Madeleine Septimia Shaw Lefevre (6 May 1835 – 19 September 1914) was the Principal of Somerville Hall from 1879 to 1889. The hall became Somerville College, Oxford in 1894.

==Early life==
Shaw Lefevre was born in 1835, the seventh child of the barrister and politician John Shaw Lefevre, and his wife, Rachael Emily Wright. As a member of the prominent Shaw Lefevre family of civil servants and politicians, Madeline benefited from a privileged upbringing, although surprisingly little is known about her early life.

In 1866, she travelled to Fredericton, New Brunswick, to visit her sister Rachael, whose husband Arthur Hamilton-Gordon was Lieutenant-Governor, and from there Shaw Lefevre travelled with the Hamilton-Gordons to Trinidad, where she stayed for some months.
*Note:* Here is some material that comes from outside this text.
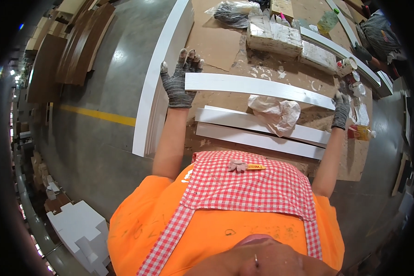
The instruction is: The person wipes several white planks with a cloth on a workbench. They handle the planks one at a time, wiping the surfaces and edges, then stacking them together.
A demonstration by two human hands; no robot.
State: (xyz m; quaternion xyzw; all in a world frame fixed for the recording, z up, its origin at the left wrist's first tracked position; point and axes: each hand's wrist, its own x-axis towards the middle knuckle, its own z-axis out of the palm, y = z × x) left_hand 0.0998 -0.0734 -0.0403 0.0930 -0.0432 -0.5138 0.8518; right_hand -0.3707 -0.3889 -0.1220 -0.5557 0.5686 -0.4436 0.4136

Shaw Lefevre first became involved in public life during the 1870s, probably through the influence of Julia Reynolds-Moreton, Countess of Ducie, the mother-in-law of Shaw Lefevre's brother, George. The Countess was a founding member of the Workhouse Visiting Society, and through this connection Shaw Lefevre became a member of the central committee of the Metropolitan Association for Befriending Young Servants.

==Somerville Hall==
Shaw Lefevre was appointed Principal of the new Somerville Hall in Oxford on 13 May 1879. Shaw Lefevre was not an academic, had no formal educational experience (having been educated at home), and was not even on the original shortlist of candidates. However, she was known to the selection committee through her own social work and charity experience, as well as the work of her father, who had been Vice-Chancellor of the University of London between 1842 and 1862. Nevertheless, Shaw Lefevre was a reluctant appointee, and only accepted the position on condition that the post would last for just one year, and that she would only need to be present during term time. In the event, she remained head of the hall for 10 years. Her salary was £100 a year plus free board and lodging, a nominal amount which was considerably less than any of her male counterparts.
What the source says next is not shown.